-- Opening Marker --

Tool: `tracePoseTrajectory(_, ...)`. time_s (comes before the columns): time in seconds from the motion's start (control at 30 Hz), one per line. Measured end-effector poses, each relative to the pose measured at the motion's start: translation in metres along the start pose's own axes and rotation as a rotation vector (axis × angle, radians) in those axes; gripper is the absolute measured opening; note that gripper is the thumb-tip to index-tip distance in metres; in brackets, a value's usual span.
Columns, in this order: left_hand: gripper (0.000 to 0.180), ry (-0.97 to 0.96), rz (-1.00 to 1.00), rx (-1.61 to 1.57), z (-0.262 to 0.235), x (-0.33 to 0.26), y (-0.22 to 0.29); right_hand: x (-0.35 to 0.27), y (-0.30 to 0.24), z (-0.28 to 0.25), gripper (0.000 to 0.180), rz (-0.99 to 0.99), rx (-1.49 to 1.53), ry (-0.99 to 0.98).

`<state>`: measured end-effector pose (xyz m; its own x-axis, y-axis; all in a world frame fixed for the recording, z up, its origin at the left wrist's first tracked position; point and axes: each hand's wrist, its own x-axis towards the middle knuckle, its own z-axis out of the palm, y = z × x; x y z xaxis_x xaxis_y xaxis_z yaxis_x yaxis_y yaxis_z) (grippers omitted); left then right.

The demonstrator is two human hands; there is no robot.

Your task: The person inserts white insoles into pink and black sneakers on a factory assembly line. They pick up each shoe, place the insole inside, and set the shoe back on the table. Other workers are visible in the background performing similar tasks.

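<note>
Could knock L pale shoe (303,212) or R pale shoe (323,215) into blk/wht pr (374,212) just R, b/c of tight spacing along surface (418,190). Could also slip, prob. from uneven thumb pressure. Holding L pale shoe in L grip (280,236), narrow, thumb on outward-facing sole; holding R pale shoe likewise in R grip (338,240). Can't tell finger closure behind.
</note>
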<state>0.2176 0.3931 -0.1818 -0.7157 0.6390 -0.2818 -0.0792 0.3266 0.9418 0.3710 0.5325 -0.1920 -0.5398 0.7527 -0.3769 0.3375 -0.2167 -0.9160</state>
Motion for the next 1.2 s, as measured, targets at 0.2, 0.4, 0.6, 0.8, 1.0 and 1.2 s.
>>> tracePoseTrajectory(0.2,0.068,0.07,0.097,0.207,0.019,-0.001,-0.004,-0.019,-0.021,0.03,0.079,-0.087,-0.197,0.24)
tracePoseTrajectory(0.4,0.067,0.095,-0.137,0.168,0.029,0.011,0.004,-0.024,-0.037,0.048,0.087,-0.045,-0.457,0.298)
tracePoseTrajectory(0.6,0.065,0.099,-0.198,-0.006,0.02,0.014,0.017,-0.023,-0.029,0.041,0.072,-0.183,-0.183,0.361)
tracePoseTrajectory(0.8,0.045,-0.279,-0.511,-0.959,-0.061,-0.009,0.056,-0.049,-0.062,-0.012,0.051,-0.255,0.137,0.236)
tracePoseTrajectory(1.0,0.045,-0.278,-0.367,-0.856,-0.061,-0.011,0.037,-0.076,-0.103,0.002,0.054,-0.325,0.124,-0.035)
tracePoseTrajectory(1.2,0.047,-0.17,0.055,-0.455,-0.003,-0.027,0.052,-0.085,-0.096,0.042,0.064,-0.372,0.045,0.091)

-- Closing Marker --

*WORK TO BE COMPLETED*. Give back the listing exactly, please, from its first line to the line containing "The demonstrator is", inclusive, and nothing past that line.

*RESULT OF THE TASK*.
Tool: `tracePoseTrajectory(_, ...)`. time_s (comes before the columns): time in seconds from the motion's start (control at 30 Hz), one per line. Measured end-effector poses, each relative to the pose measured at the motion's start: translation in metres along the start pose's own axes and rotation as a rotation vector (axis × angle, radians) in those axes; gripper is the absolute measured opening; note that gripper is the thumb-tip to index-tip distance in metres; in brackets, a value's usual span.
Columns, in this order: left_hand: gripper (0.000 to 0.180), ry (-0.97 to 0.96), rz (-1.00 to 1.00), rx (-1.61 to 1.57), z (-0.262 to 0.235), x (-0.33 to 0.26), y (-0.22 to 0.29); right_hand: x (-0.35 to 0.27), y (-0.30 to 0.24), z (-0.28 to 0.25), gripper (0.000 to 0.180), rz (-0.99 to 0.99), rx (-1.49 to 1.53), ry (-0.99 to 0.98).

`<state>`: measured end-effector pose (xyz m; its own x-axis, y-axis; all in a world frame fixed for the recording, z up, its origin at the left wrist's first tracked position; point and axes: each hand's wrist, its own x-axis towards the middle knuckle, its own z-axis out of the palm, y = z × x; x y z xaxis_x xaxis_y xaxis_z yaxis_x yaxis_y yaxis_z) (grippers omitted); left then right.

The demonstrator is two human hands; there is no robot.

Above is the complete output.